Having many dependencies is not the problem by itself. The real question is this: when a project is built, are the installed dependencies exactly the same ones that were used during development, testing, and release validation?

If the answer is no, a tiny feature change can ship with unexpected behavior caused by a dependency update that nobody reviewed. The goal of dependency management is not to reject third-party packages. The goal is to make dependency changes visible, controlled, and reversible.

package.json Is Not Enough

Frontend projects usually declare dependencies in package.json:

{
  "dependencies": {
    "some-package": "^2.0.0"
  }
}

Semantic Versioning splits a version into X.Y.Z:

  • X is the major version, usually used for incompatible changes.
  • Y is the minor version, usually used for backward-compatible features.
  • Z is the patch version, usually used for backward-compatible fixes.

The full specification is here: Semantic Versioning.

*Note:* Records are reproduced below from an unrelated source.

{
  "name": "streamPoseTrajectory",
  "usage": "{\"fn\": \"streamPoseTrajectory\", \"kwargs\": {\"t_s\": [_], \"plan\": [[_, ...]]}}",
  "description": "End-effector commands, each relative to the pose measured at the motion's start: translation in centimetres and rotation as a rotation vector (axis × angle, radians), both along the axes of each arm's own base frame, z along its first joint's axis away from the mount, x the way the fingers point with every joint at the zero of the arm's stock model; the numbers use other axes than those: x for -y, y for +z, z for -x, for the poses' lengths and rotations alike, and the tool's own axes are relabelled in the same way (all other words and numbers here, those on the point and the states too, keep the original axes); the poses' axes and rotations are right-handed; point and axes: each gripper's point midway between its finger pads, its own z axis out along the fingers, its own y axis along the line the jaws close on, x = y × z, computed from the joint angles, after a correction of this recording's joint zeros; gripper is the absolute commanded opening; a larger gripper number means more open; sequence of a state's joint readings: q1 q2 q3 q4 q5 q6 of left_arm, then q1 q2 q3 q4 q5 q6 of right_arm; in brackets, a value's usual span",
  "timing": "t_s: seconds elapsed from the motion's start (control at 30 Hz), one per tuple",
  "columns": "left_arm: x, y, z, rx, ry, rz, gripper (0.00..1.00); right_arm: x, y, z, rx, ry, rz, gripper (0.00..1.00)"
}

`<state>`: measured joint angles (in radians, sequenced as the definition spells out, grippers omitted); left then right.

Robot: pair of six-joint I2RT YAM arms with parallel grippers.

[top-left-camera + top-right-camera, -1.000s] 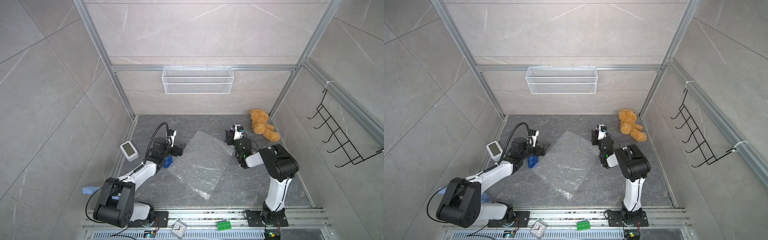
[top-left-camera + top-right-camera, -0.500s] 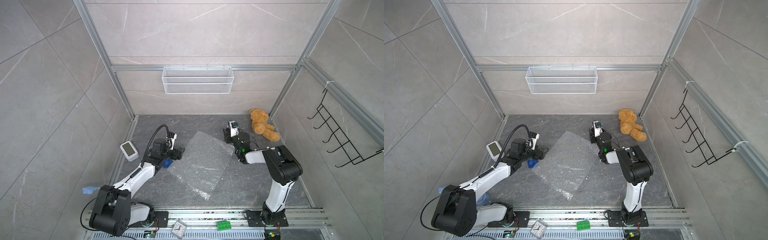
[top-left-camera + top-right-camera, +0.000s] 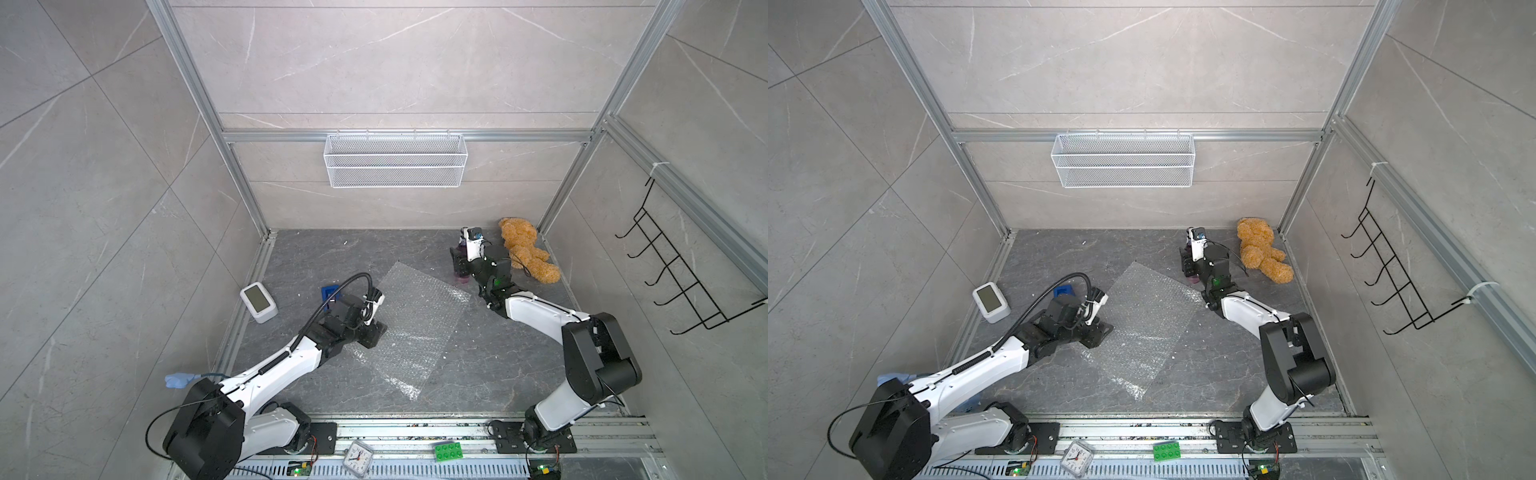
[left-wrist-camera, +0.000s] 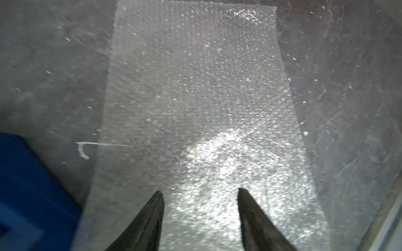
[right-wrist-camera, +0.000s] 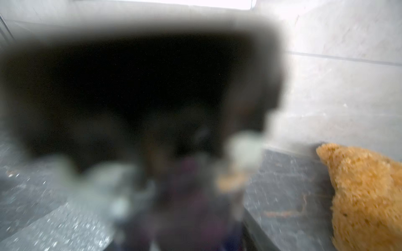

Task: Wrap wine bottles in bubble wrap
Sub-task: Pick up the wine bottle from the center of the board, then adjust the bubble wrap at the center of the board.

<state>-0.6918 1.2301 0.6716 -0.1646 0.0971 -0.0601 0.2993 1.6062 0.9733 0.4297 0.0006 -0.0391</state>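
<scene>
Left wrist view: the left claw has its jaws apart with nothing between them, over the wrap. The wrap lies flat on the floor, running from under the claw tips out ahead of them. A blue block sits to one side of the jaws. In a top view, the right claw is at the upright bottle, just past the wrap's far corner. The right wrist view is blurred, so whether those jaws clamp the bottle cannot be told.

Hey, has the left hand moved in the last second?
Yes. Against the white display box, the left hand has shifted toward the front rail and over the bubble wrap.
</scene>
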Motion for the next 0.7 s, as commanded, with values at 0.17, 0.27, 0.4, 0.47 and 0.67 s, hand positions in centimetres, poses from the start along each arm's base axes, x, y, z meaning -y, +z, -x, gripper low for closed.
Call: {"fn": "streamPoseTrajectory", "kwargs": {"t_s": [0.17,0.27,0.4,0.47,0.67], "plan": [[6.6,-5.4,3.8,-0.109,-0.105,-0.16,0.34,0.8,5.4,4.6,-0.071,-0.008,-0.089,0.05],[9.5,-7.2,4.8,-0.133,-0.122,-0.155,0.33,1.2,5.6,6.4,-0.1,0.003,-0.093,0.04],[13.5,-8.8,4.7,-0.124,-0.108,-0.147,0.34,2.0,6.1,8.5,-0.133,-0.003,-0.075,0.03],[14.8,-9.0,4.2,-0.103,-0.091,-0.156,0.33,2.4,6.5,9.3,-0.145,-0.005,-0.052,0.03],[18.2,-8.0,2.4,-0.07,-0.092,-0.127,0.34,2.7,7.5,10.7,-0.188,0.034,0.04,0.04]]}}
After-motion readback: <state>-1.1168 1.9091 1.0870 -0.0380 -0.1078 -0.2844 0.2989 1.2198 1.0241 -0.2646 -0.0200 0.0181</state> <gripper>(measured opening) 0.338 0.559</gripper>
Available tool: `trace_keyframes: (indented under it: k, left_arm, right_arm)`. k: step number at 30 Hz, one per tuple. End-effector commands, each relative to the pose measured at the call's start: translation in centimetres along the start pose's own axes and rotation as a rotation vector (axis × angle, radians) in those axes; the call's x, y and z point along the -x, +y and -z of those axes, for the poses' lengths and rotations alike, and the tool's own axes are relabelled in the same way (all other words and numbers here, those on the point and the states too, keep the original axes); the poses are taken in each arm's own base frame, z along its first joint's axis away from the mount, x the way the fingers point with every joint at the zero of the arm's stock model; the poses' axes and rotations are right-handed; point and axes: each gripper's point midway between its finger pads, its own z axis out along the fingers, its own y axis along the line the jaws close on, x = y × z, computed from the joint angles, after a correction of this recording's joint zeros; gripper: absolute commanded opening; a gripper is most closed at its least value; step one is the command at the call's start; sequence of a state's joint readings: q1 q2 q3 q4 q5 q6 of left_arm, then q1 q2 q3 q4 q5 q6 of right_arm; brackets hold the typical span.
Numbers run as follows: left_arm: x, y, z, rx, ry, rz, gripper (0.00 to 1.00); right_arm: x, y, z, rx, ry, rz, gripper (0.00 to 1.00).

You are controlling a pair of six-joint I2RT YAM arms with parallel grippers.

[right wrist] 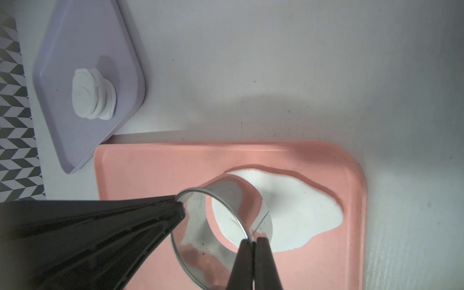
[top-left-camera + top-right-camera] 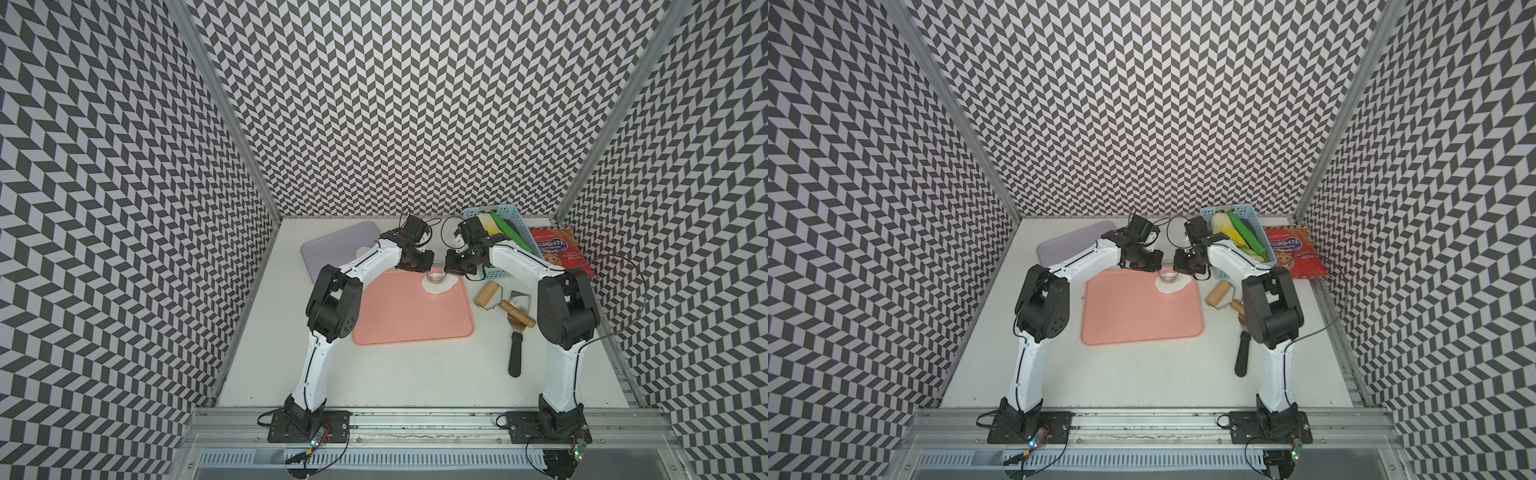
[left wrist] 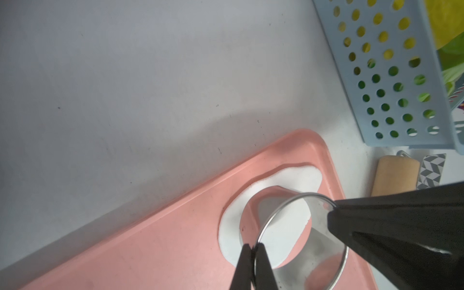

^2.0.0 does not mean “always install 2.0.0”. It means npm can install a compatible version in the allowed range. In practice, that may be 2.1.0 or 2.3.4, as long as it stays within the compatible 2.x range. ~2.0.0 is more conservative and usually allows patch-level changes.

This design is reasonable. Patch releases fix bugs, minor releases add capabilities, and projects can benefit from maintenance automatically. But it relies on one assumption: package maintainers publish compatible releases and do not introduce security or quality problems in later versions.

That assumption is not always true. Maintainers can publish by mistake, underestimate a breaking change, or intentionally publish destructive code. The colors.js/faker.js incident is a well-known example: a maintainer released versions with disruptive behavior, and many downstream dependency chains were affected. Supply chain incidents like that cannot be solved by trusting version numbers alone.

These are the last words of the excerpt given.